Rather than necrobumping an old thread the best practice is to open a new thread and link to the relevant section of an outdated thread.


ifconfig belongs to net-tools package.


That is true, you can install that package, but it has been deprecated for a reason. Best to use its replacement.

ip link set eth0 down

Replace eth0 with your adapters designation.

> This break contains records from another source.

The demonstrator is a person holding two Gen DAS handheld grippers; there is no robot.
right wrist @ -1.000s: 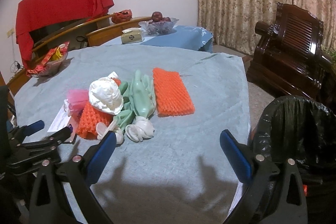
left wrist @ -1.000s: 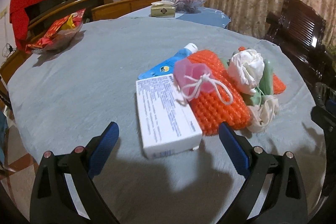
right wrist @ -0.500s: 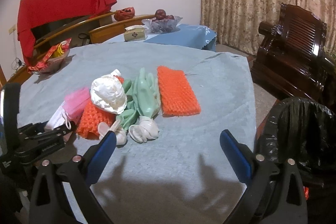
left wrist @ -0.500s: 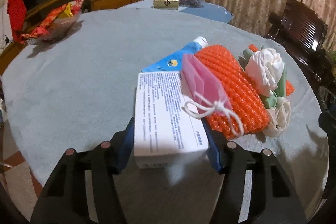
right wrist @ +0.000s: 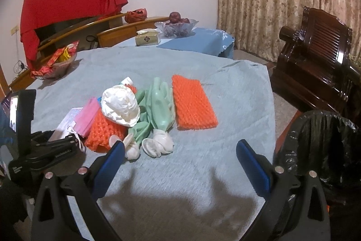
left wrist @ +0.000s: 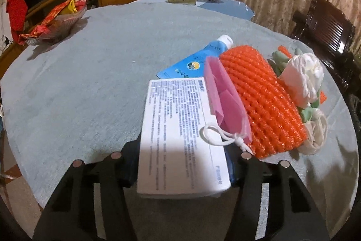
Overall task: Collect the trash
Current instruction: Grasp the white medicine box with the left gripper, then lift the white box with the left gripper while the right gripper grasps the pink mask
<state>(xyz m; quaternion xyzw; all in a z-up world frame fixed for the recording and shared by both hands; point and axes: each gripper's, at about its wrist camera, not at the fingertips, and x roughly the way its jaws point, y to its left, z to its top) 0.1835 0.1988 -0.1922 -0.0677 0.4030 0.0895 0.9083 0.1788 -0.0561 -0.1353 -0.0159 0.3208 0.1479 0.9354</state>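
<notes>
Left wrist view: left gripper (left wrist: 183, 164) is closing, its jaws against the white printed box (left wrist: 180, 134) near the table's (left wrist: 90, 83) near edge; right gripper (right wrist: 180, 164) hovers, fingers spread, empty.

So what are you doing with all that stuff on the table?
Cleaning up trash. The left tool is closing on the white box at the near end of the pile, with the box between its fingers. A pink pouch leans on the box, next to an orange net. The right tool hangs open over bare cloth, holding nothing. The black bin waits beside the table.
</notes>
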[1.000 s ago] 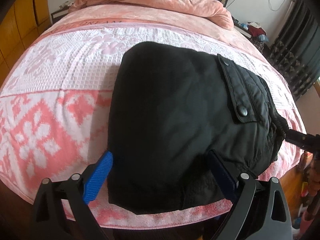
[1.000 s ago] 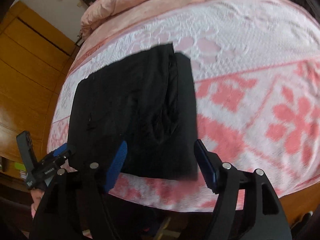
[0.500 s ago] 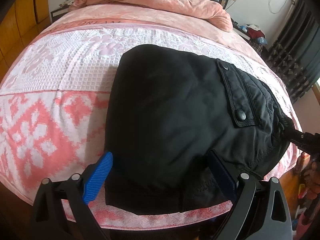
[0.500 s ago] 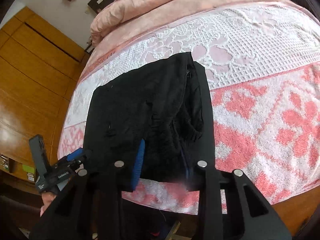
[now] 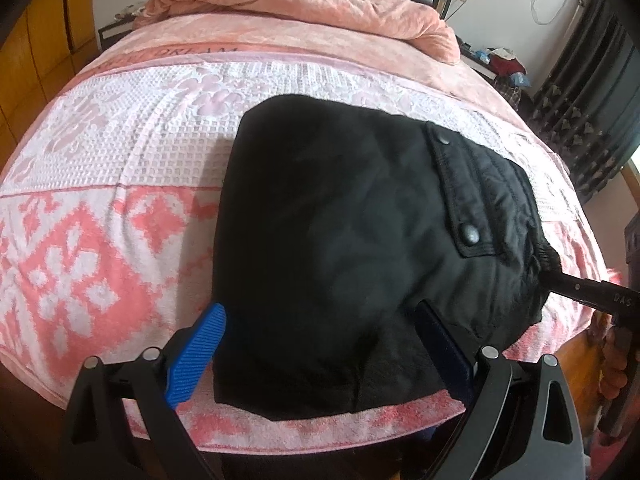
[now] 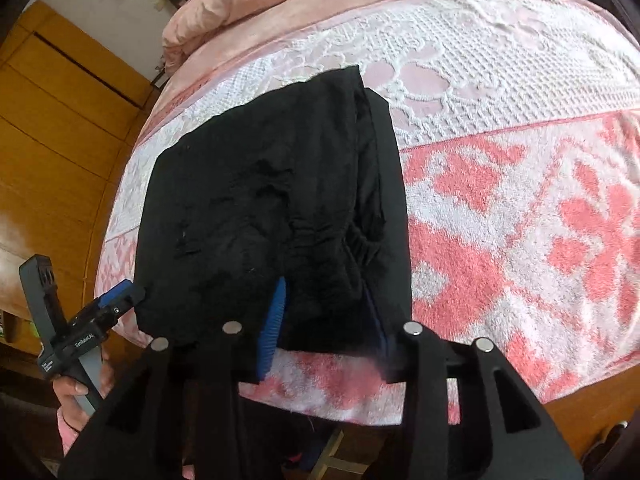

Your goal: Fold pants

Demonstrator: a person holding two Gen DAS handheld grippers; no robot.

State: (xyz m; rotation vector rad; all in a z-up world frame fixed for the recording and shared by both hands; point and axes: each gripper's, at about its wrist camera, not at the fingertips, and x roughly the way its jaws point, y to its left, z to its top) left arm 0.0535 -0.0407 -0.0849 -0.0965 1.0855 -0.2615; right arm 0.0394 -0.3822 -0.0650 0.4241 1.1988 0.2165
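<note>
Black pants (image 5: 352, 240) lie folded in a thick stack on the pink and white bedspread (image 5: 100, 208), near the bed's front edge; a snap pocket flap (image 5: 456, 192) faces up. My left gripper (image 5: 320, 344) is open, its blue pads astride the stack's near corner. My right gripper (image 6: 326, 312) is shut on the pants (image 6: 272, 200) at the gathered waistband. It shows at the right edge of the left wrist view (image 5: 580, 292). The left gripper shows at the lower left of the right wrist view (image 6: 116, 300).
A crumpled pink quilt (image 5: 304, 4) lies at the head of the bed. Wooden wardrobe doors (image 6: 52, 120) stand to the left. A nightstand with clutter (image 5: 500, 64) and dark curtains (image 5: 580, 120) are to the right. The bed's front edge drops off just under both grippers.
My right gripper closed from wide open onto the waistband end of the pants, bunching the cloth. My left gripper stayed open and drew back slightly.
</note>
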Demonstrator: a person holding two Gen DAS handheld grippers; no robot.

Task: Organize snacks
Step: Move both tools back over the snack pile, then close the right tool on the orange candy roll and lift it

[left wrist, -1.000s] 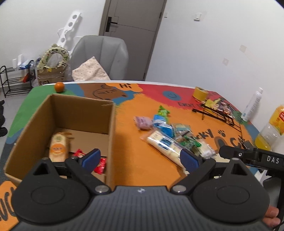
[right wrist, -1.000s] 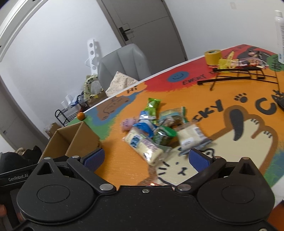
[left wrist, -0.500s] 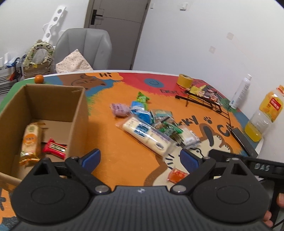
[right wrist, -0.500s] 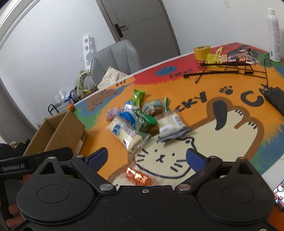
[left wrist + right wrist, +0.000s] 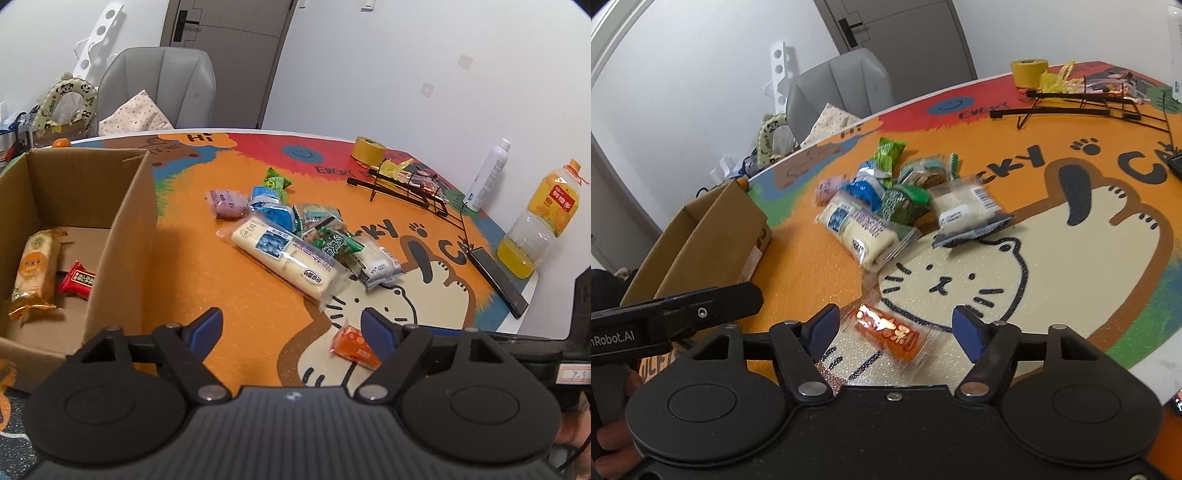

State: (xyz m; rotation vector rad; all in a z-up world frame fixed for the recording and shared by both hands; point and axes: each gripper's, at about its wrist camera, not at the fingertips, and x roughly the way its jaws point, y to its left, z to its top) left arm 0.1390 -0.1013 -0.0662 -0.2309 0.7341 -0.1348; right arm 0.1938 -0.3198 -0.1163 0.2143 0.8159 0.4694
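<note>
The right gripper (image 5: 892,328) hovers low over the colourful cat-print table mat (image 5: 1071,236), tilted downward, its blue-padded fingers (image 5: 967,330) spread wide on either side of a small orange snack packet (image 5: 886,332) without touching it. The left gripper (image 5: 291,328) is likewise spread and empty, beside the open brown cardboard box (image 5: 122,236).

Bright, even light (edges fisheye-warped)
</note>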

How to know a package is deprecated?


Generally most older Ubuntu threads that people follow on networking issues contain commands for functions that are no longer in use. If you use a command recommended from an Ubuntu thread and it will not run, it is usually an Ubuntu specific command or it has been deprecated.

Most of the currently used modern commands will function in Manjaro OOTB, as most come pre-installed by default.


Not sure why you mention Ubuntu. At any case

ExecStop=/usr/bin/ip link set %i down

can be used the same way instead of ifconfig - have tested just now.


Whoa. Bumping a two-year-old thread and you still get an immediate reply from the OP… :exploding_head:


I only mention it because that’s where most people get all these outdated commands from. Best practice is to use the modern command replacements wherever possible, so that usage of deprecated utilities is not perpetuated.

BTW, I’m not knocking your solution. I love finding ways to solve issues with a systemd service. I was only trying to update the contents to a more modern version.


Thank you for testing that out. That info is much appreciated.


Ha! No, I have got this command from my outdated head as far as am using single boot Linux about 18 years :wink:


Well, it was worth a try at least. And as you can see, a successful one. I simply checked, that the thread opener was still active, before I wrote my question.